### What the exercise asks
Reproduce the lines of the listing exactly, beginning at the top, until the line with "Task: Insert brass" has been reproduced too.

### Information provided
──────────────────────────────

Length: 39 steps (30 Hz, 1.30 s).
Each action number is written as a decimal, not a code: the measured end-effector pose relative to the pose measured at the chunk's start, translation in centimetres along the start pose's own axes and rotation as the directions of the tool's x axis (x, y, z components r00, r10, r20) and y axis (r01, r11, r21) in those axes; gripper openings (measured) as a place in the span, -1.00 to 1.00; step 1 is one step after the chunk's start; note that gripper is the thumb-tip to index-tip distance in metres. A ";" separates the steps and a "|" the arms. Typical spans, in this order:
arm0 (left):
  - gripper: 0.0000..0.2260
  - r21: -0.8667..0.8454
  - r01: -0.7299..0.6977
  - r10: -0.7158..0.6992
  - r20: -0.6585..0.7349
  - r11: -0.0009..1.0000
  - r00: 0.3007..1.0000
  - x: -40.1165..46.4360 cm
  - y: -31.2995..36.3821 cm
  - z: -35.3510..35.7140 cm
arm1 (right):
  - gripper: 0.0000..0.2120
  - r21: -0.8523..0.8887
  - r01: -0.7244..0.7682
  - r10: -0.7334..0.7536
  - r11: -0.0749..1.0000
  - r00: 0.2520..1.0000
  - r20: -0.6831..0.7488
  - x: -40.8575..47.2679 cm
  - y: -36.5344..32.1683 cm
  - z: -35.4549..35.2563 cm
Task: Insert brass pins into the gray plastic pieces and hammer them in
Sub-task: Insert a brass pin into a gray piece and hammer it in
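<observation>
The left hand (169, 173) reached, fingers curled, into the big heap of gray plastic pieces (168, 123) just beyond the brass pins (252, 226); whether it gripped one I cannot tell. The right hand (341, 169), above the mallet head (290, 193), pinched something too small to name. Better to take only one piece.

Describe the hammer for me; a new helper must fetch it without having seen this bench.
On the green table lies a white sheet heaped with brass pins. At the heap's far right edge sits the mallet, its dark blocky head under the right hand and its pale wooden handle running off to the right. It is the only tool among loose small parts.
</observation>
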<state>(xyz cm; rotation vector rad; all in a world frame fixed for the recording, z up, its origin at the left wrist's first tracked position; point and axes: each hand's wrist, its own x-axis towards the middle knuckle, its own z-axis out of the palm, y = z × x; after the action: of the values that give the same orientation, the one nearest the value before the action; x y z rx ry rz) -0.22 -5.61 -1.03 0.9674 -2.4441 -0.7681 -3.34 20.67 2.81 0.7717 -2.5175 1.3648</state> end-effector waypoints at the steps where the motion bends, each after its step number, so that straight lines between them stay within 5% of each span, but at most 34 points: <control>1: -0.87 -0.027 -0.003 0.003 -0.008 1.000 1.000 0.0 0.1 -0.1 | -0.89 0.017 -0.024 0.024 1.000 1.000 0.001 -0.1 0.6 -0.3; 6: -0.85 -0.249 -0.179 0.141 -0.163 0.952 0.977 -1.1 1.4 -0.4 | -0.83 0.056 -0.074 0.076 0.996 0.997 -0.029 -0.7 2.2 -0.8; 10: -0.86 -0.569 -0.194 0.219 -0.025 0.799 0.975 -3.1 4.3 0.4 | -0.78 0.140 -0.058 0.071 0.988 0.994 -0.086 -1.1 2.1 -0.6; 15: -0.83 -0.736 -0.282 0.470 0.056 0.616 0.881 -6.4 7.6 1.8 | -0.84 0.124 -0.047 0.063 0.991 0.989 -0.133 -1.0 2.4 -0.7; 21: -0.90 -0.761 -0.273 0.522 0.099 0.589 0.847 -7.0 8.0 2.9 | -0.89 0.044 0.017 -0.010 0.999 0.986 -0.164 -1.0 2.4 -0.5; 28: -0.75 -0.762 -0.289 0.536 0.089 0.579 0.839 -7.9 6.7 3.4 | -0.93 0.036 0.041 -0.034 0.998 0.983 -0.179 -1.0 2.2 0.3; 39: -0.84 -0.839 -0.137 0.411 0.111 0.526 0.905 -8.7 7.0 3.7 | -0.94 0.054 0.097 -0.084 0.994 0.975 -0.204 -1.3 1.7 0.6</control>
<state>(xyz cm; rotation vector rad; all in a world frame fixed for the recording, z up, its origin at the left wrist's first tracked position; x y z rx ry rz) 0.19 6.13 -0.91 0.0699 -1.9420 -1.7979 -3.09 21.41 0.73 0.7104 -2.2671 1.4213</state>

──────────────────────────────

### Problem solution
Length: 39 steps (30 Hz, 1.30 s).
Each action number is written as a decimal, not a code: the measured end-effector pose relative to the pose measured at the chunk's start, translation in centimetres along the start pose's own axes and rotation as the directions of the tool's x axis (x, y, z components r00, r10, r20) and y axis (r01, r11, r21) in those axes; gripper openings (measured) as a place in the span, -1.00 to 1.00; step 1 is one step after the chunk's start; note that gripper is the thumb-tip to index-tip distance in metres. A ";" separates the steps and a "|" the arms. Typical spans, in this order:
arm0 (left):
  - gripper: 0.0000..0.2260
  - r21: -0.8667..0.8454
  - r01: -0.7299..0.6977
  - r10: -0.7158..0.6992
  - r20: -0.6585..0.7349
  - r11: -0.0009..1.0000
  - r00: 0.3007..1.0000
  - x: -40.1165..46.4360 cm
  - y: -31.2995..36.3821 cm
  - z: -35.3510..35.7140 cm
arm1 (right):
  - gripper: 0.0000..0.2120
  - r21: -0.8523..0.8887
  - r01: -0.7244..0.7682
  - r10: -0.7334..0.7536
  - r11: -0.0749..1.0000
  - r00: 0.2520..1.0000
  - r20: -0.6831..0.7488
  - x: -40.8575..47.2679 cm
  - y: -36.5344..32.1683 cm
  - z: -35.4549..35.2563 cm
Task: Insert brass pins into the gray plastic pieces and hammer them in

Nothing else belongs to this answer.